Institute of Structural and Molecular Biology, Department of Chemistry, University College London, London, United Kingdom.
Department of Chemistry, University College London, London, United Kingdom.
PLoS One. 2023 Oct 5;18(10):e0285691. doi: 10.1371/journal.pone.0285691. eCollection 2023.
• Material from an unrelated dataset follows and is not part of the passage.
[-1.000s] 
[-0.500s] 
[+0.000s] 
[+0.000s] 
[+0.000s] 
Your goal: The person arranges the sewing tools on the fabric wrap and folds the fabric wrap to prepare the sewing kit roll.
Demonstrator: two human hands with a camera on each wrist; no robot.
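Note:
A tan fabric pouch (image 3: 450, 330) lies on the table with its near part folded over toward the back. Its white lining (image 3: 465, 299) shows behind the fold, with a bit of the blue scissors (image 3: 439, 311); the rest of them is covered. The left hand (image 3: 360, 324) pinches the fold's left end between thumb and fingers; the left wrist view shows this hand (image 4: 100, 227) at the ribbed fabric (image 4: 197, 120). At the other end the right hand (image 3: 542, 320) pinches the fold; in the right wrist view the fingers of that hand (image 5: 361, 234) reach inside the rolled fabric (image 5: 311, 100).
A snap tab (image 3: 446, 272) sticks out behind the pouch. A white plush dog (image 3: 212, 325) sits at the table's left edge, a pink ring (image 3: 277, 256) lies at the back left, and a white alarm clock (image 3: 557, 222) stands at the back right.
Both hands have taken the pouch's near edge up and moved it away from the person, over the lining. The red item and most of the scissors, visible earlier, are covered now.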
Introducing SimpliPyTEM, a Python library and accompanying GUI that simplifies the post-acquisition evaluation of transmission electron microscopy (TEM) images, helping streamline the workflow. After an imaging session, a folder of image and/or video files, typically containing low contrast and large file size 32-bit images, can be quickly processed via SimpliPyTEM into high-quality, high-contrast.jpg images with suitably sized scale bars. The app can also generate HTML or PDF files containing the processed images for easy viewing and sharing. Additionally, SimpliPyTEM specifically focuses on in situ TEM videos, an emerging field of EM involving the study of dynamic processes whilst imaging. The package allows fast data processing into preview movies, averages, image series, or motion-corrected averages. The accompanying Python library offers many standard image processing methods, all simplified to a single command, plus a module to analyse particle morphology and population. This latter application is particularly useful for life sciences investigations. User-friendly tutorials and clear documentation are included to help guide users through the processing and analysis. We invite the EM community to contribute to and further develop this open-source package.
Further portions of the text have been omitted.